Bounding box of the object in the original image.

None
points list[list[int]] | None

Points to generate mask for.

None
labels list[int] | None

Labels of the points. If 0, the point is background else the point is foreground.

None
client_kwargs Any

Additional kwargs for the client to be passed.

{}

Returns:

Type Description
CompressedRLE

tuple of the compressed RLE mask, its score, the source of the image, the image embeddings and the high

float

resolution features The features are returned if not provided in the arguments otherwise None is returned.

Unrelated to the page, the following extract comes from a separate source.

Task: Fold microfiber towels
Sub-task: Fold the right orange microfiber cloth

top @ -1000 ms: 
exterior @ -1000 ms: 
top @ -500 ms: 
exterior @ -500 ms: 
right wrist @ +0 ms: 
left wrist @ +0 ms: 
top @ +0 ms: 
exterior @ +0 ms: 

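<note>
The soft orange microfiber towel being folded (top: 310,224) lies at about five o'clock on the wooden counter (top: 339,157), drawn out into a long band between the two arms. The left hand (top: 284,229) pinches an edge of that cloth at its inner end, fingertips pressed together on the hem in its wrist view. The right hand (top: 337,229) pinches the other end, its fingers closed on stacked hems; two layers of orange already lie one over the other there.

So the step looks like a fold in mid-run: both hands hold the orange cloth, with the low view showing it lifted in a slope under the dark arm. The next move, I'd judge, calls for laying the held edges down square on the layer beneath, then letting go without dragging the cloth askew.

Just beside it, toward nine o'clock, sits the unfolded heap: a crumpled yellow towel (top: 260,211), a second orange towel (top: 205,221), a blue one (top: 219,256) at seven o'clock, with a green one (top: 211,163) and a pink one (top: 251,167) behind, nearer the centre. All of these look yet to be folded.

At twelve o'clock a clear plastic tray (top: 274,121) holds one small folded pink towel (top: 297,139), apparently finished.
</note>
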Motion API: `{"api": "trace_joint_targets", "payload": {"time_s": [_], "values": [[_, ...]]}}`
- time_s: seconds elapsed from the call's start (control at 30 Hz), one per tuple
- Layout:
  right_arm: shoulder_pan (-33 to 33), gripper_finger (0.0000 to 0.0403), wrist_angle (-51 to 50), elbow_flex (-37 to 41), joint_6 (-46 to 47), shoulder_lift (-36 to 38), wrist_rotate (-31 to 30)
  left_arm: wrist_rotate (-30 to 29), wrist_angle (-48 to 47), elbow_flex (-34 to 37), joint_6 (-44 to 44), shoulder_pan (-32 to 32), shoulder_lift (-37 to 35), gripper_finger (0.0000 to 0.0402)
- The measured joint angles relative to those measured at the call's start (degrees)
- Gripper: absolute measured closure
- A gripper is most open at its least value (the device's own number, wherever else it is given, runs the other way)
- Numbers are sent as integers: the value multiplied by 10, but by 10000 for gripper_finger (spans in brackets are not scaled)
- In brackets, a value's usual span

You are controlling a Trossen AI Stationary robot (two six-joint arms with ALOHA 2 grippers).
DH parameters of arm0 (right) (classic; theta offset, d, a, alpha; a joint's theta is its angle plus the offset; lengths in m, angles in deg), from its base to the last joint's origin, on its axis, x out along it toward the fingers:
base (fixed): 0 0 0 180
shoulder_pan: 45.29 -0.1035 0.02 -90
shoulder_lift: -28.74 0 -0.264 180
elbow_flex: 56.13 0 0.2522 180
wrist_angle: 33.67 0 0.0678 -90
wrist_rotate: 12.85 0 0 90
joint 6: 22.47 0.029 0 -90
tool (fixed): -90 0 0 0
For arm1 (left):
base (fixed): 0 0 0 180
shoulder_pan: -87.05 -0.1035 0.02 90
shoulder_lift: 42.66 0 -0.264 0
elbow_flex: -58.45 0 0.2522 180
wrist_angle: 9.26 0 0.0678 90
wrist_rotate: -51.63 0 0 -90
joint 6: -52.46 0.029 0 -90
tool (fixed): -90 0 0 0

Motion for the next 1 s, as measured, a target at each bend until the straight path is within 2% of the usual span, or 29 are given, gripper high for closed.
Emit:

Source code in pixano/inference/mask_generation.py
async def image_mask_generation(
    client: PixanoInferenceClient,
    media_dir: Path,
    image: Image,
    entity: Entity,
    source: Source,
    image_embedding: ViewEmbedding | NDArrayFloat | LanceVector | None = None,
    high_resolution_features: list[ViewEmbedding] | list[NDArrayFloat] | list[LanceVector] | None = None,
    bbox: BBox | None = None,
    points: list[list[int]] | None = None,
    labels: list[int] | None = None,
    **client_kwargs: Any,
) -> tuple[CompressedRLE, float, NDArrayFloat | None, list[NDArrayFloat] | None]:
    """Image mask generation task.

    Args:
        client: Pixano inference client.
        media_dir: Media directory.
        image: Image to generate mask for.
        entity: Entity associated with the image.
        source: The source refering to the model.
        image_embedding: Image embedding.
        high_resolution_features: High resolution features.
        bbox: Bounding box of the object in the original image.
        points: Points to generate mask for.
        labels: Labels of the points. If 0, the point is background else the point is foreground.
        client_kwargs: Additional kwargs for the client to be passed.

    Returns:
        tuple of the compressed RLE mask, its score, the source of the image, the image embeddings and the high
        resolution features The features are returned if not provided in the arguments otherwise None is returned.
    """
    image_request = image.url if is_url(image.url) else image.open(media_dir, "base64")
    if image_embedding is None or isinstance(image_embedding, (LanceVector, NDArrayFloat)):
        image_embedding_request = image_embedding
    else:
        image_embedding_request = NDArrayFloat(values=image_embedding.vector, shape=image_embedding.shape)
    if high_resolution_features is None:
        high_resolution_features_request = None
    else:
        high_resolution_features_request = []
        for feature in high_resolution_features:
            if isinstance(feature, (LanceVector, NDArrayFloat)):
                high_resolution_features_request.append(feature)
            else:
                high_resolution_features_request.append(NDArrayFloat(values=feature.vector, shape=feature.shape))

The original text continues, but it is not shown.